BY BLAKE BEAMAN
[email protected]
Forty-two states have now fully adopted Common Core standards for core subjects, like math and language arts. However, this year we have seen the integration of Common Core values in other classes that you may not expect, like physical education.
The physical education department at Roseville High School has been trying to integrate Common Core with assignments like where students tested their heart rates after running at varied speeds and times and created bar graphs with the data they gathered.
Teachers are trying to improve students’ skills for their other classes, such as analyzing and interpreting data and making a visual representative of that data, like a bar graph. However, the assignments being done in these classes are very simple and are not effectively supplements for anything like what students will be seeing in other Common Core classes.
If written assignments are to be done in P.E. classes, they need to be at the same level of the students that are doing the assignments. Giving high school students middle school level assignments is pointless, especially in a class like P.E.
Written assignments in a P.E. class cause the class to stray away from the original goal. P.E. aims to get students active and in shape. This is one of the very few times some students have an opportunity to be active, and that time is wasted with basic written assignments that are being done every day in the other classes that students have.
However, I don’t think written assignments are completely pointless. It gives some students the chance to demonstrate their knowledge about the unit they are currently in when they may have a hard time doing so physically.
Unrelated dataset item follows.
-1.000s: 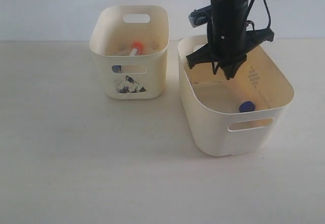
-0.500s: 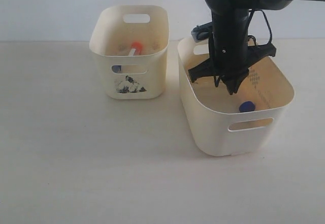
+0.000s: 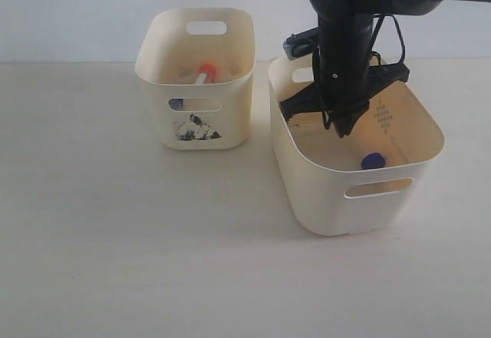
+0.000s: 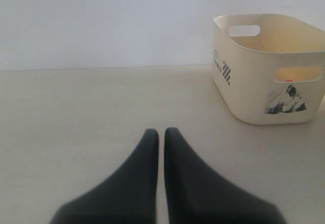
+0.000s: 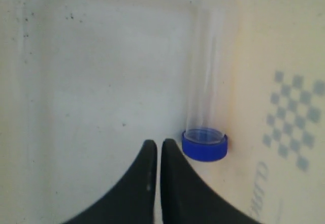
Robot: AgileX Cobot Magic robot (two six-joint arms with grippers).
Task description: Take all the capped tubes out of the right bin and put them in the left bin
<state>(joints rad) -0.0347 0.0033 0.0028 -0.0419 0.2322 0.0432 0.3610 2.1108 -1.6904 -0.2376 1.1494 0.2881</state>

If the class is in a basketball unit, written assignments that are given must be about basketball and how it is played, not how many times a student’s heart beats in 10 seconds after jogging in place for 30 seconds. Assignments like these would be more useful and applicable than others where we measured our heart rates
One of the intended benchmarks for P.E. classes this year was to get the students to the point where they can run for 20 minutes straight. We spent a lot of class time training for a test that was supposedly going to come at the end of the term, with written assignments pertaining to this run along the way, meant to help us interpret our findings and understand what goes into the run. However, these assignments provided very little aid when compared to conditioning.
But, any help they may have provided went to waste after the teachers failed to follow through at the end of the term and administer the test.
If the teachers want to implement Common Core, they should do with more useful assignments than what we’ve seen.